I've been thinking a lot about the "rugged individualist" myth lately - the notion that somehow a bunch of hardened and determined men went out and built America with nothing more than the sweat from their brows and the strength of their backs. Rubbish, of course. But it is interesting to me how the perpetuation of this myth makes Americans uncomfortable with the notion of community effort - whether it be a simple thing like helping out a neighbor or a larger thing like doing something for the town.

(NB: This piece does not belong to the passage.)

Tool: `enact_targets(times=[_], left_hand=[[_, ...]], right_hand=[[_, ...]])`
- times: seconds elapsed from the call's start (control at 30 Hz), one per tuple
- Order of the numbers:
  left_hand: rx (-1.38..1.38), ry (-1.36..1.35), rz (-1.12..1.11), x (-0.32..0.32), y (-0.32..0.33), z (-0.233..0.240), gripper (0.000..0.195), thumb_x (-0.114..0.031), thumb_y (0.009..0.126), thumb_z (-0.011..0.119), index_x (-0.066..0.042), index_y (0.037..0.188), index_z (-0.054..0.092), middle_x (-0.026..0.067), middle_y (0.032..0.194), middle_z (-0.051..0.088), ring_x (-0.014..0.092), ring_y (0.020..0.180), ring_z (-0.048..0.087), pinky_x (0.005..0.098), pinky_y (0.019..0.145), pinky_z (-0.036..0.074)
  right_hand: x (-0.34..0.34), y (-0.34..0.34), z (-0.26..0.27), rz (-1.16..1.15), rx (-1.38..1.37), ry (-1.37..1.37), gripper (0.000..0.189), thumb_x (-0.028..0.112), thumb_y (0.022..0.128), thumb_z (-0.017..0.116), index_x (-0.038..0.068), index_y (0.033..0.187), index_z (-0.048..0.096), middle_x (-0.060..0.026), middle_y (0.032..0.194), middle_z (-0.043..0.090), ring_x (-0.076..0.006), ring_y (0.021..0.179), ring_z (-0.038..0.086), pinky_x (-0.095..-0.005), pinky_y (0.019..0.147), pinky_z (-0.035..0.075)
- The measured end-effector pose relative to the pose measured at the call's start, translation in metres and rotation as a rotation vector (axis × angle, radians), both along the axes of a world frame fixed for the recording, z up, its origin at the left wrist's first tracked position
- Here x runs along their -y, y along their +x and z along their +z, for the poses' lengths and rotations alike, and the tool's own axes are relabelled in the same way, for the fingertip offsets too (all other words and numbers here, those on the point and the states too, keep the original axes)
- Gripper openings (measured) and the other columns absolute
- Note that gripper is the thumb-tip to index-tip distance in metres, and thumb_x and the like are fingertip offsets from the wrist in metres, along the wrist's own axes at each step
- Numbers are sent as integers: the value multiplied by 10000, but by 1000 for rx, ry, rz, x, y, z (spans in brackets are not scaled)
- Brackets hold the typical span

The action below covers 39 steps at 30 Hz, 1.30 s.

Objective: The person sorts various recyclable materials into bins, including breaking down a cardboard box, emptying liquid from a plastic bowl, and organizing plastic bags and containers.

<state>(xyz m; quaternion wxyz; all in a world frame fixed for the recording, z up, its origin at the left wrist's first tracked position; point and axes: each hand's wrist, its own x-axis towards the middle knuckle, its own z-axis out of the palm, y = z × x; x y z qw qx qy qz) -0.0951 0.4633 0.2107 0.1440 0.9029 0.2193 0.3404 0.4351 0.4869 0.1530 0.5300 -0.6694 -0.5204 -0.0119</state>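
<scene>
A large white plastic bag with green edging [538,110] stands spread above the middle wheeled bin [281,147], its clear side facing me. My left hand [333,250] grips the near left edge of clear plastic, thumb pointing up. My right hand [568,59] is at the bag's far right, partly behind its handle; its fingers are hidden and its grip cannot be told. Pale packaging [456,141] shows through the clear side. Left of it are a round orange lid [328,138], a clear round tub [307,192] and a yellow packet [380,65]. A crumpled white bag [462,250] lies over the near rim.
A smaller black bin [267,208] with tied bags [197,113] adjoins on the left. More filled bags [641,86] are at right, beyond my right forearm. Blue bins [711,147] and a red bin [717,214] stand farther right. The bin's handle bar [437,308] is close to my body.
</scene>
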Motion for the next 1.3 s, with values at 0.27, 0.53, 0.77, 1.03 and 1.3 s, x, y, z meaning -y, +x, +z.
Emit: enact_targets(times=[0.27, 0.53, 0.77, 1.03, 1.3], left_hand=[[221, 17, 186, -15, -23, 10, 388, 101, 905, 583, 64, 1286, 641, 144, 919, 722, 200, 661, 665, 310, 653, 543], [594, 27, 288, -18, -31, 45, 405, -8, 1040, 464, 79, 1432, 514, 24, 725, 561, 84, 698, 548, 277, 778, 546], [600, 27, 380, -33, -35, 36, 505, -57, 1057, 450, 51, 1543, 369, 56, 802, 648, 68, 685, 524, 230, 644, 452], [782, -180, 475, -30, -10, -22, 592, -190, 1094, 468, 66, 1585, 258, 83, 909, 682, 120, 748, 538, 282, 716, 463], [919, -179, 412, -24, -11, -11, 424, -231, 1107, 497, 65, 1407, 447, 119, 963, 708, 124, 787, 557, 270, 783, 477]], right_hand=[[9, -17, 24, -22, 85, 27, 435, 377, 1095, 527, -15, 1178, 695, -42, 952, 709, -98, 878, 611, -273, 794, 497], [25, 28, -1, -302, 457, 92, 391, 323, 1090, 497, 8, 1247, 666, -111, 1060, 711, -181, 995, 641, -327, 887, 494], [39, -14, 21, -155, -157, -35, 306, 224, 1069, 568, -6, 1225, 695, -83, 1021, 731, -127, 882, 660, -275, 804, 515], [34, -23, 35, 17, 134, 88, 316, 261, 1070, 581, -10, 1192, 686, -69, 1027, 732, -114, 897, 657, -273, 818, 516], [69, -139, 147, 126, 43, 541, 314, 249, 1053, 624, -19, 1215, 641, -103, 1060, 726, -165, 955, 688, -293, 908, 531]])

I think there is a happy medium somewhere between the rugged individualist and the nanny state, where people act in community interest rather than self or national interest. It seems to me that acting in this way will turn out to be best for both individuals as well as the nation. As I am discovering as I tentatively embrace this new approach, there are rich resources quite literally to be found just over the fence.


Robert T.

Oversupply and Compression: How the Median House Price Will Fall from $215K to $70K (July 30, 2008) was thoroughly excellent.

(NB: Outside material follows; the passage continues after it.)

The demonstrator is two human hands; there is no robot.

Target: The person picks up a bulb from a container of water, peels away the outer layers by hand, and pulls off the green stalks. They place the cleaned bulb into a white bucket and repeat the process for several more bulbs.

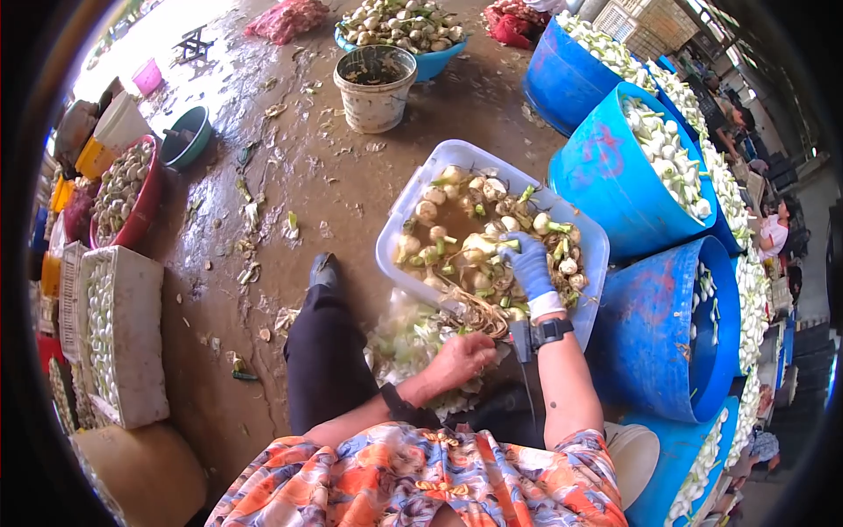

One point I hope you will make in the future pertains to savings- in econ 101 it is taught that "savings is the engine of investment." When the government consistently lies about the true extent of inflation, which is obvious to everyone, there is really no incentive to save, at a negative real rate of interest, and thus investing to repair a crumbling infrastructure and to create new jobs suffers.

This is not to say that individuals will not opt for a free lunch when they can get it (no-doc., interest only, etc. etc. mortgages) but as opposed to what we are fed in the media (one can only surmise that reporters' salaries are somehow supplanted with lotus or something else clouding their minds, pretending as they invariably do that Fannie Mae is some kindly old lady baking pies for everyone when she is a gimlet-eyed for-profit whore taking a cut out of every mortgage issued) the deck is stacked against even the most prudent individual- he is charged 20-30% if he needs to use his bank card, but the bank gets away with paying him 2-3% interest on his savings. Congress turns a blind eye to out and out usury.

It is a crooked system. Did you know that a representative serving as little as a single term gets a lifetime pension with medical benefits? These are public servants? It might be more accurate to characterize them as the Lapel-Pin-Patriot-Actors's-Guild. (?the Axis-of-See-no-Evil).


Michael S.

I was commenting on: "I personally am persuaded that offshore drilling can be done with sufficient precautions with current technology to render it a low-risk activity. With gasoline at $4/gallon, a number of citizens who were adamantly against the idea for legitimate environmental concerns about spills and coastlines are now open to the idea."

IMO, it's not a bad thing if offshore oil never happens; That's because the problem isn't oil but, rather, folks buying houses that come with long commutes and inefficient cars.

Thus, if you're worried about gridlock, you must be impressed that oil prices "broke the gridlock of stupidity!" GM, for example, is now stuck with "SUV inventory" it can't sell so their stock price is in the toilet!

If you think the "risk" is acceptable, consider these headlines:

---| #1 - Aug 4, 2008 A $16 Billion Problem: "Chevron hires lobbyists to squeeze Ecuador in toxic-dumping case."

---| #2 - July 26, 2008 Massive oil spill clogs Mississippi River

---| #3 - November 30, 2000 Crews on Mississippi tackle largest oil spill since Exxon Valdez

The 800-foot tanker Westchester trails a containment boom in the Mississippi River after losing power Tuesday evening and spilling 554,400 gallons of crude oil




Thank you, readers, for such thoughtful contributions.